## GIVEN DATA

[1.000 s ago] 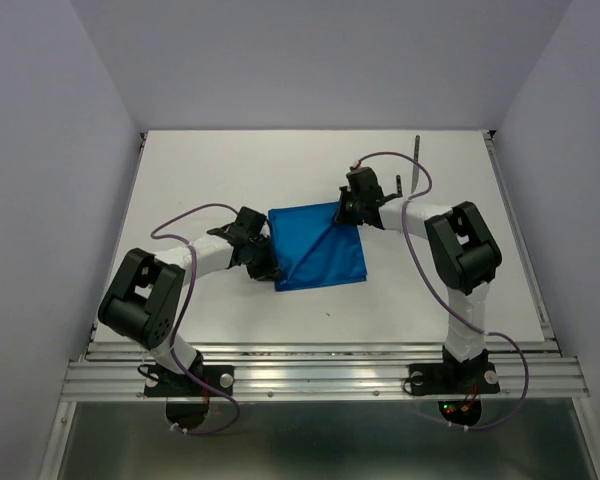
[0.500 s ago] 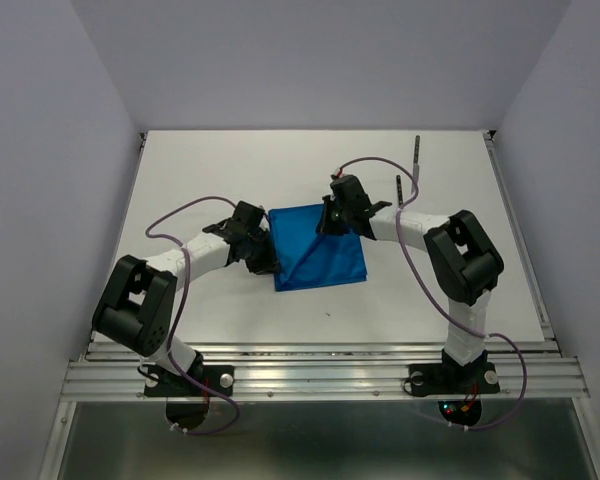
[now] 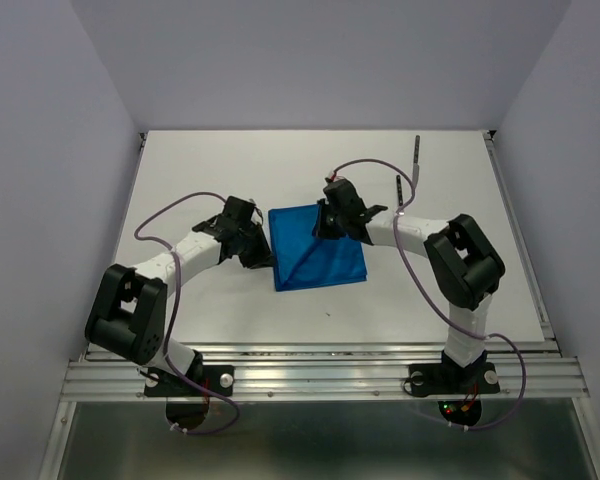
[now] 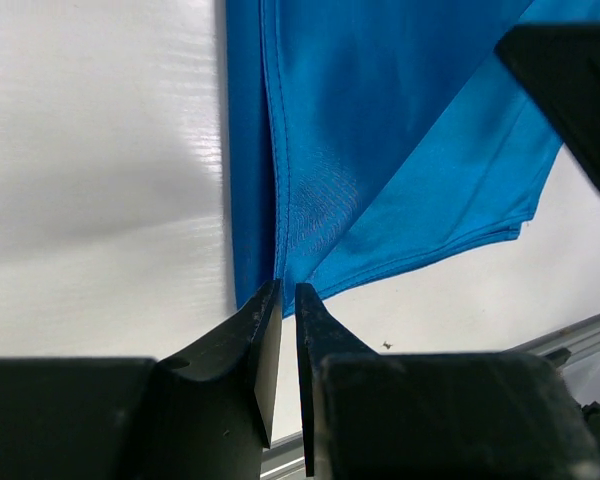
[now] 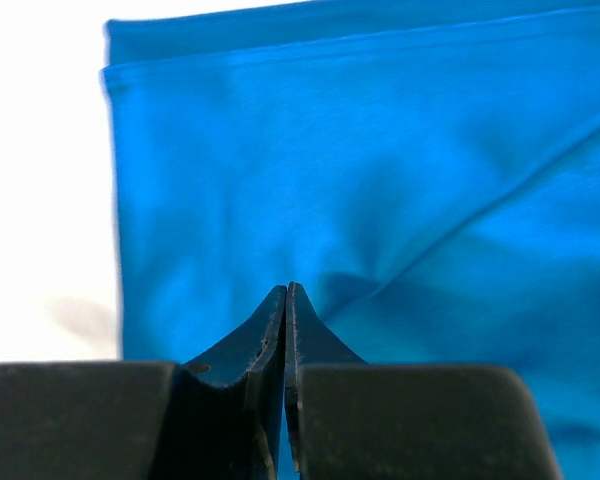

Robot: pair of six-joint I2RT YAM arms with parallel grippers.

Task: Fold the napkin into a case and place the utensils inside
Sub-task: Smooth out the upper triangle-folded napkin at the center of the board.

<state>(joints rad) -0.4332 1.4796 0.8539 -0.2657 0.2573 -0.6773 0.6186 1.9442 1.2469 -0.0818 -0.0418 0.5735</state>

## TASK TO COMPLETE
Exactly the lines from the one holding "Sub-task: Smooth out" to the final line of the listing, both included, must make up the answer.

## EXPECTED ANSWER
Sub-task: Smooth out the upper triangle-folded napkin at the center of the board.

<state>(joints rad) -0.4332 1.4796 0.8539 -0.2657 0.2573 -0.6773 0.6186 1.9442 1.2469 -0.0818 -0.0418 0.5735</state>

What appears above is the complete answer.